THis is a new one for me; In fact I haven't been in Norfolk since a school trip to Hunstanton when I was 10 - three nights in Le Strange Hotel, rampaging around the beach and garden; finding a nest of baby Plovers on the beach as the parent did the wounded walk away from me...
Holkham is a bit further round from Hunstanton, and in fact the park up for food and Iain M. Banks reading pre walk session was at Burnham on Sea - where a narrow tide out creek provided peoplewatching amusement as yummy mummies carried babies in ridiculous pappooses; dogs gambolled in the shallows, and paddleboarders and canoeists tried to make headway in ankle deep water.
I got some provisions - multiple diet coke cans - and headed out on the path, this red ironstone path (if such a thing exists!) that I remember forming a layer at the cliffs at Hunstanton all those years ago. All seemed a bit drab at first; a few gulls, endless cormorants, some dull old coots on a pond, but soon I saw a V shaped flock of Geese overhead and as I learned later they weren't borinhg old Greylag or Canada-Drooping-Machines-Geese, but were Pink Footed Geese on the move to and from Wells.

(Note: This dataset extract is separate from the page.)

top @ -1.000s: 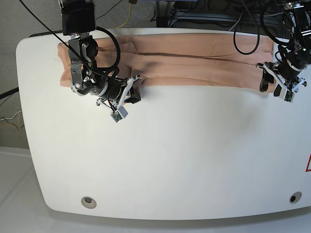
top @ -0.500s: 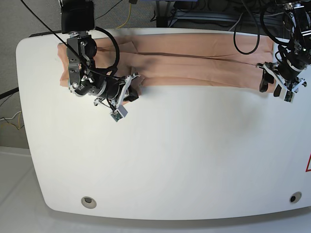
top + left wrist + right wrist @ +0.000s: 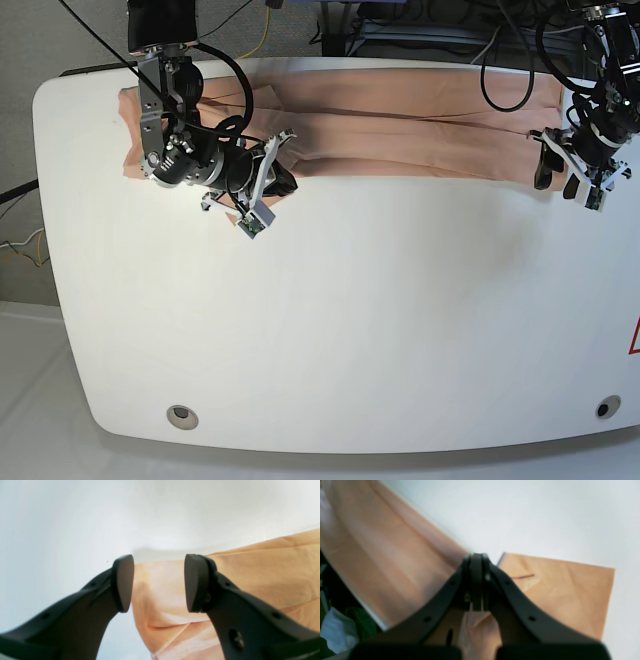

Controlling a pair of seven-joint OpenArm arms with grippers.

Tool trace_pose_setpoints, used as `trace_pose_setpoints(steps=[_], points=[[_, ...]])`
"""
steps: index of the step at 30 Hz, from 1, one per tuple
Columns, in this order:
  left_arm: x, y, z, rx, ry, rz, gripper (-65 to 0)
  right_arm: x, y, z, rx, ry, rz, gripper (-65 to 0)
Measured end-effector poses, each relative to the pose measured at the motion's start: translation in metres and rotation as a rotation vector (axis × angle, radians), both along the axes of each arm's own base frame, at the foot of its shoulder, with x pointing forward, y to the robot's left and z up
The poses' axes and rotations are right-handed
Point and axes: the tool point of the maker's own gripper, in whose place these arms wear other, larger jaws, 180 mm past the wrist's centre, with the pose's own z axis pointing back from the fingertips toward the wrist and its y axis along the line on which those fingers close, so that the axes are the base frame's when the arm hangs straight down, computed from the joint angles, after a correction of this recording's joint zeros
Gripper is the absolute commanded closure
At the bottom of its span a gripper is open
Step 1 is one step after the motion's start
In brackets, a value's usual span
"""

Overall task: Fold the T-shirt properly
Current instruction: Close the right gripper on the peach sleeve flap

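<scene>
Cloth is lying in a long folded band along the far edge of the white surface (image 3: 330,320), and that length is what the coming fold is turning on: the T-shirt (image 3: 400,135) is running side to side across the base view, with one arm stationed at each end. At the base view's left end, the right tool (image 3: 262,195) is sitting with its jaws pressed together, and the right wrist view is showing peach fabric on both sides of the closed tips and bunching beneath them; whether a layer is actually being pinched between them is not something these pictures are settling. At the opposite end, the left tool (image 3: 570,172) is hanging with its jaws standing well apart, and the left wrist view is showing the T-shirt's end edge lying between and just beyond the two dark pads (image 3: 122,582), with nothing yet caught. Judging from this layout, the left arm is the nearer one to the free end of the band, and the cloth is lying ahead of and below its open jaws, so a short descent over that edge is likely being called for before any lifting across the long axis.
</scene>
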Motion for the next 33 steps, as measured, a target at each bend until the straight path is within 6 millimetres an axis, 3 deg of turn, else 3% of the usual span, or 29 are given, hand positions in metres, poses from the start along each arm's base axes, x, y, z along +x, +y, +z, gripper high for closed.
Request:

Pausing at a corner on the path where the creek heads for the sea and a large area of Salt Marsh begin, I scanned the area with my 10x50s and saw a low lying group of little birdie heads in the mid length grasses behind a bored looking gull. Dark faces, specly bodies. I figured them for some sort of Plover, and a kindly typical old twitcher type I asked told me they were Golden Plovers just down from their breeding season in the hills. Big new spot for a rubbish birder like me!!! He got me excited with tales of a Marsh Harrier, but I never saw it.
A couple of Egrets were also doing their snow white work in the little ponds and creeks. Had a good look at the these most elegant of birds.

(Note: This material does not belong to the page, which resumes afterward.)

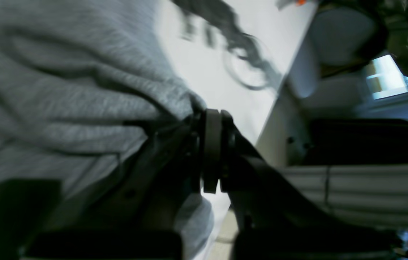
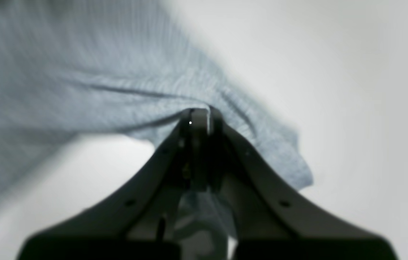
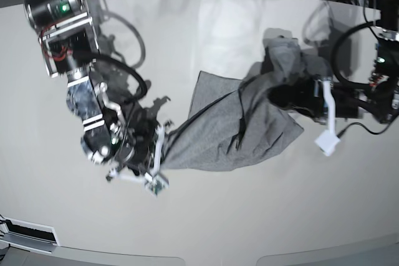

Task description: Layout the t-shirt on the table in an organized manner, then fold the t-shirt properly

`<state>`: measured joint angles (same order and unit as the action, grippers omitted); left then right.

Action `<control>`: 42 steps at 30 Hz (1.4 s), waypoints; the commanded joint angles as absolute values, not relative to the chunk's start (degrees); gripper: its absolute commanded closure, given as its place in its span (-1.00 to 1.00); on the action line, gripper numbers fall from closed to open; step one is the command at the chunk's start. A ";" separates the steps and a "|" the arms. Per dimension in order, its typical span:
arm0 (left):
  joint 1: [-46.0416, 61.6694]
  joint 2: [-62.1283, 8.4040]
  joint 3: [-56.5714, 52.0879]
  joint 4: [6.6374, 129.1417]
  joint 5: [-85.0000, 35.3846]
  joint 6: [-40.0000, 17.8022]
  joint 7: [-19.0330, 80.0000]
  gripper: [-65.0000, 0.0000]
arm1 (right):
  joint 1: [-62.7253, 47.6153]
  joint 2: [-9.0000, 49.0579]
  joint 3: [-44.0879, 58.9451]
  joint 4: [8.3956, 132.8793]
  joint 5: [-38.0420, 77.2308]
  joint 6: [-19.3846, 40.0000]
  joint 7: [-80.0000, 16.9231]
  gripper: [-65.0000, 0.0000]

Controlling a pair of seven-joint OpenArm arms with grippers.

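Stretching across the white counter (image 3: 206,29), the grey t-shirt (image 3: 249,123) hangs between both arms. The right fingers (image 2: 199,121) are squeezed shut on one edge of the cloth, which bunches right at their tips. The left fingers (image 1: 213,119) are also pressed shut, pinching a thick fold of the t-shirt at their tips.

t-shirt (image 3: 249,126) lettering: not showing anywhere, only plain grey fabric facing the cameras.
left gripper (image 1: 213,119) tips: sinking under bunched cloth, pinch point hidden.
left wrist background: smearing with motion blur.
table (image 3: 206,23) edges: running off the base frame.
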<state>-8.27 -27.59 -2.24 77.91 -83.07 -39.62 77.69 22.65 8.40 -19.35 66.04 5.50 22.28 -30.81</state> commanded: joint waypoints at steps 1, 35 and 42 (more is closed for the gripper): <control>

After what seemed like an age, walking along the track, wondering what these small flocks of birds were occasionally flitting across in front of me - I guessed almost certainly wrongly they were some kind of pipit - I got to the beach and wandered around, taking in the sight of an endless carpet of razer shells marking the High Water line, pink crab shells interspersed within.
No little terns nesting in the protected area and only a few gulls to see, and turned round for home. On the way back, found large flock of waders probing the mudflats. As I half guessed right at the time, another new spot for me - Redshank, with the fine black and white striping on their tails. Not Godwit, you fool! *punches self*
Back at the car park, more Vs of Pink Footed Geese came the other way - could see the pink feet in the binoculars - and eventually stopping off at Brancaster, spotted a Turnstone rapid dancing the creek edge. A skittery and very pretty little bird, that.